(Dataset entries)
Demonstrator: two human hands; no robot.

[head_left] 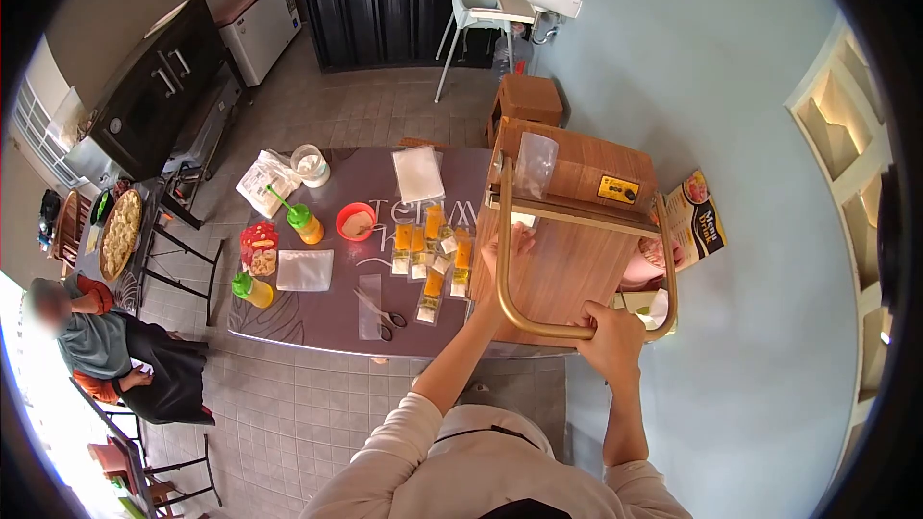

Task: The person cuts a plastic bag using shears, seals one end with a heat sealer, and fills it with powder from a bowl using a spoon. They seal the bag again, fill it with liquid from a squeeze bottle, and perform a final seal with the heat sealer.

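Note:
A wood-grain sealing machine (577, 161) with a yellow control plate and a gold bar handle (506, 259) stands on the right of the table. My right hand (612, 336) is wrapped round the front of that handle. My left hand (514, 248) reaches inside the handle over the wooden board, its fingers at the near end of a small white packet (523, 218) by the machine's edge; the packet is mostly hidden. Several filled sachets (434, 284) with orange and white contents lie left of my left hand. A clear plastic bag (536, 164) rests on the machine's top.
Scissors (385, 312), clear sleeves (305, 270), a red bowl (357, 221) of powder, two green-capped squeeze bottles (306, 224), a jar (310, 165) and white bags (418, 175) share the table (308, 312). A person (115, 351) sits at left. The wall (750, 259) is close on the right.

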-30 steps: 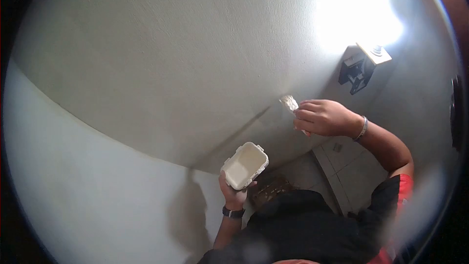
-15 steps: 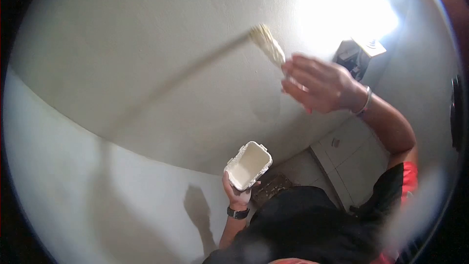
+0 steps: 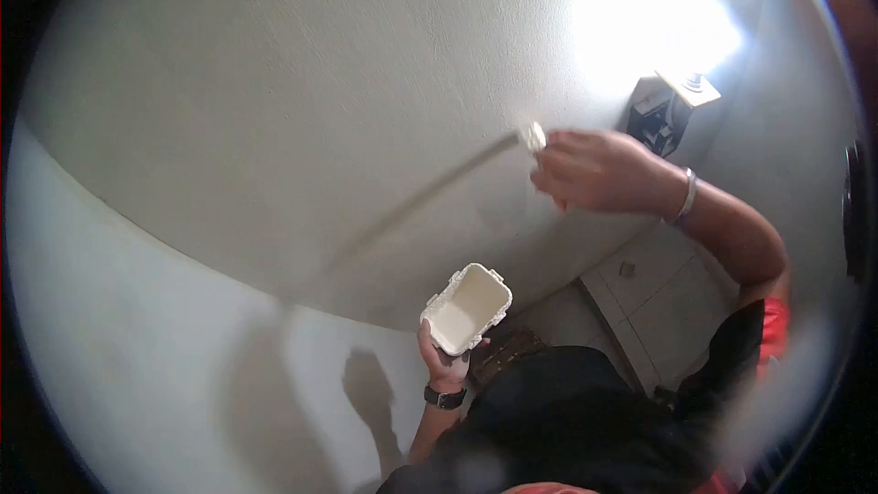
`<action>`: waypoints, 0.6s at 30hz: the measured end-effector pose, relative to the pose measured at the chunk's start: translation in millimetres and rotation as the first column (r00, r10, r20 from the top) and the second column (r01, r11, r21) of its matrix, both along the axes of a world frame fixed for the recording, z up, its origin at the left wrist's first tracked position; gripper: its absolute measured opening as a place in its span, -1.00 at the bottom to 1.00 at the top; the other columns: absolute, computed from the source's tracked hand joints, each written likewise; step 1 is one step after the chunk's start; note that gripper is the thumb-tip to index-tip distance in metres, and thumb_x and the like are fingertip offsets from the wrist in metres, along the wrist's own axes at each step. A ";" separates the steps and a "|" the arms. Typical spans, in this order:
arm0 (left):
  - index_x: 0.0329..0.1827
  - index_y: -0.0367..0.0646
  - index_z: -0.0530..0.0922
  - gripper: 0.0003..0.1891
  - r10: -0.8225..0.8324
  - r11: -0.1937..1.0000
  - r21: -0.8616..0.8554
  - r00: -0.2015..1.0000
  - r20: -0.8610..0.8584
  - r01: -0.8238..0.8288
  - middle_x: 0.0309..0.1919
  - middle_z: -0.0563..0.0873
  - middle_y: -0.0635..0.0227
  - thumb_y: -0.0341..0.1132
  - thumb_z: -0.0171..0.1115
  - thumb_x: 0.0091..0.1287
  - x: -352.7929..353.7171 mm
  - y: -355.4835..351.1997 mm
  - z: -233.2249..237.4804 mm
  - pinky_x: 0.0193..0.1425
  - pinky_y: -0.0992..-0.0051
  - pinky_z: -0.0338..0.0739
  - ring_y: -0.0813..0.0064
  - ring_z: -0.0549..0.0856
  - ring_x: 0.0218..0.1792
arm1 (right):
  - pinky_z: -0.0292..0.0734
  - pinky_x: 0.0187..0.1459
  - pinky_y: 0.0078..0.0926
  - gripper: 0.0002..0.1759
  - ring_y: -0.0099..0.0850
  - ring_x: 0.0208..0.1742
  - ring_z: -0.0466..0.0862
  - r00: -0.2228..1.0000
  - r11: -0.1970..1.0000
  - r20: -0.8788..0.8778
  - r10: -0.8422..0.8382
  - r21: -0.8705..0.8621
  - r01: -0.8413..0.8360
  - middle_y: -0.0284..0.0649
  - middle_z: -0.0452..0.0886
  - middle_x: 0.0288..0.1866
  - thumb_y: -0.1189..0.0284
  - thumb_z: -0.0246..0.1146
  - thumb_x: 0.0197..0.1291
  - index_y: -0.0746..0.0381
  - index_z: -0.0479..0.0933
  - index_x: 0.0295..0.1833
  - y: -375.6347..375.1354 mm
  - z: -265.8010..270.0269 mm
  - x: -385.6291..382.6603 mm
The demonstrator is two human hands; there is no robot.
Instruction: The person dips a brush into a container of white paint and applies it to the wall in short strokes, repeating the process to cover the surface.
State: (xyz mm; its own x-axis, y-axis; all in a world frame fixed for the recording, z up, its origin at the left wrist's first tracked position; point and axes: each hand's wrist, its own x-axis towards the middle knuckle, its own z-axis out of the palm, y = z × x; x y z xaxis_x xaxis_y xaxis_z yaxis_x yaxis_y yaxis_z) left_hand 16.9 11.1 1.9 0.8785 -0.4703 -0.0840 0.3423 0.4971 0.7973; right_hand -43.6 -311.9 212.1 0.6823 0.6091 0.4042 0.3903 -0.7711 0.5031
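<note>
My right hand [image 3: 585,169] is closed on a paintbrush [image 3: 534,136], whose pale, paint-coated bristles show just beyond the fingers against the wall [image 3: 384,82]. The handle is hidden inside the hand. Low in the middle, my left hand [image 3: 445,361] grips a white plastic tub [image 3: 468,306] from below, its fingers around the near end. The tub is tilted with its opening towards me, and whitish paint lies inside. Dried paint crusts its rim.
A bright lamp glares at the upper right above a boxy stand [image 3: 660,114]. Below right, a tiled floor [image 3: 658,311] has a small scrap [image 3: 627,269] on it. A brown object [image 3: 508,355] lies behind the tub. A second wall [image 3: 210,348] meets the painted one at lower left.
My right hand has turned, so the brush now points more towards the wall and its bristles sit lower and further right. The tub and my left hand have barely moved.
</note>
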 end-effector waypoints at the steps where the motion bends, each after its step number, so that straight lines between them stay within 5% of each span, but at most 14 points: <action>1: 0.40 -0.01 0.24 -0.32 -0.011 1.000 -0.005 0.999 -0.032 0.011 0.21 0.52 0.20 0.23 -0.16 0.33 1.0 0.5 0.4 -0.29 0.06 0.71 0.07 0.63 0.07 | 0.58 0.13 -0.38 -0.73 -0.31 -0.05 0.64 1.000 1.000 0.026 0.012 0.015 -0.012 -0.21 0.56 -0.20 0.32 0.29 -0.05 0.23 0.50 -0.25 -0.9 19.2 1.6; 8: 0.38 0.00 0.26 -0.32 0.012 0.999 0.033 1.000 -0.027 -0.011 0.20 0.52 0.22 0.23 -0.15 0.32 -2.1 -3.3 4.7 -0.29 0.06 0.73 0.07 0.64 0.06 | 0.62 0.13 -0.27 -0.74 -0.23 -0.04 0.68 0.820 0.988 0.559 0.125 0.008 -0.156 -0.11 0.61 -0.12 0.30 0.28 0.08 0.28 0.56 -0.24 4.7 50.3 -22.0; 14: 0.39 0.00 0.25 -0.32 0.029 0.998 0.054 0.999 -0.020 -0.028 0.22 0.51 0.22 0.22 -0.16 0.32 3.3 -3.0 -3.4 -0.31 0.06 0.73 0.07 0.64 0.06 | 0.59 0.19 -0.33 -0.75 -0.28 -0.03 0.67 0.962 0.997 0.266 0.070 0.010 -0.075 -0.11 0.62 -0.13 0.29 0.26 0.15 0.28 0.55 -0.22 -0.1 -46.7 -5.7; 16: 0.38 0.00 0.25 -0.33 0.003 0.997 0.080 1.000 -0.006 -0.003 0.22 0.51 0.22 0.22 -0.15 0.32 5.3 -1.2 -2.3 -0.31 0.06 0.73 0.07 0.63 0.06 | 0.60 0.10 -0.46 -0.79 -0.40 -0.15 0.64 0.983 0.987 0.139 0.117 0.094 -0.131 -0.28 0.53 -0.32 0.30 0.24 0.16 0.21 0.46 -0.36 -0.3 -70.0 -2.4; 18: 0.38 0.01 0.25 -0.33 -0.024 0.994 0.104 1.000 0.009 0.023 0.22 0.51 0.21 0.21 -0.14 0.32 4.9 -2.3 0.0 -0.31 0.05 0.73 0.06 0.63 0.07 | 0.58 0.13 -0.45 -0.79 -0.37 -0.12 0.63 0.992 0.979 0.025 0.123 0.162 -0.125 -0.26 0.54 -0.29 0.31 0.27 0.08 0.22 0.49 -0.30 -3.7 -81.2 -2.9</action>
State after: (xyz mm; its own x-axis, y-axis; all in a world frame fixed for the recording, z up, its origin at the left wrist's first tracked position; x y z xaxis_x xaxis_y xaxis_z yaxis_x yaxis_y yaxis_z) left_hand 21.8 8.8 1.9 0.8682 -0.4803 -0.1248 0.3450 0.4035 0.8475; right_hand -46.4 -315.6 130.9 0.5986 0.6137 0.5148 0.4813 -0.7893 0.3813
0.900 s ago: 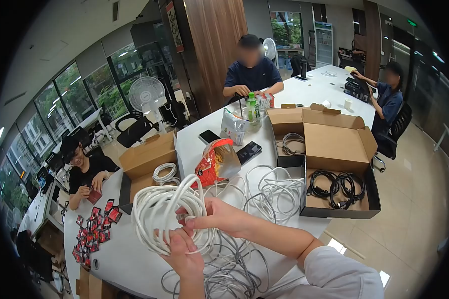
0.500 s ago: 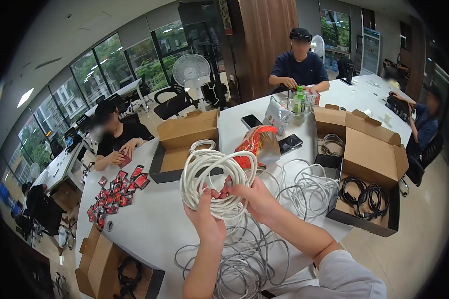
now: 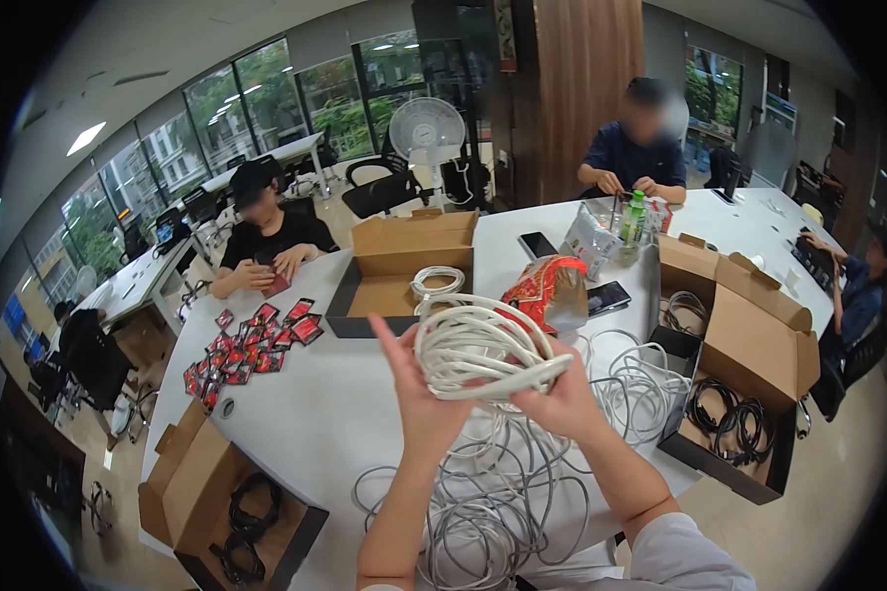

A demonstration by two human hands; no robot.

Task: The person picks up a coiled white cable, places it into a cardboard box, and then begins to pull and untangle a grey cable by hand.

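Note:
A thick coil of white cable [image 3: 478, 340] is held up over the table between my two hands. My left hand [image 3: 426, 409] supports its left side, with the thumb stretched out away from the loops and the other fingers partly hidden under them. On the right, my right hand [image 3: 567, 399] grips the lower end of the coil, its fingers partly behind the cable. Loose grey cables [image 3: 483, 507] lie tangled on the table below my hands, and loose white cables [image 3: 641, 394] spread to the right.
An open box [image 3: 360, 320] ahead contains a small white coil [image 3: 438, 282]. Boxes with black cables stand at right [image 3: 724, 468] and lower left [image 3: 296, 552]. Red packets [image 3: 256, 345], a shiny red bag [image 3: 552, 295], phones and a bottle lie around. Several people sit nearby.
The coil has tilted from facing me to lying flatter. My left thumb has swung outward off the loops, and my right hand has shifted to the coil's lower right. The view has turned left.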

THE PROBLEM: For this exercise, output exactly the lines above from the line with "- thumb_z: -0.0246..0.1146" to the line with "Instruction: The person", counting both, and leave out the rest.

ANSWER TO THIS PROBLEM:
  - thumb_z: -0.0246..0.1146
  - thumb_x: 0.0197..0.1291
  - index_y: -0.0746..0.0381
  - index_z: -0.0479..0.0933
  - index_x: 0.0295..0.1833
  - y: -375.6347..375.1354 mm
  - z: -265.8010..270.0269 mm
  - x: -385.6291..382.6603 mm
The demonstrator is two human hands; there is no robot.
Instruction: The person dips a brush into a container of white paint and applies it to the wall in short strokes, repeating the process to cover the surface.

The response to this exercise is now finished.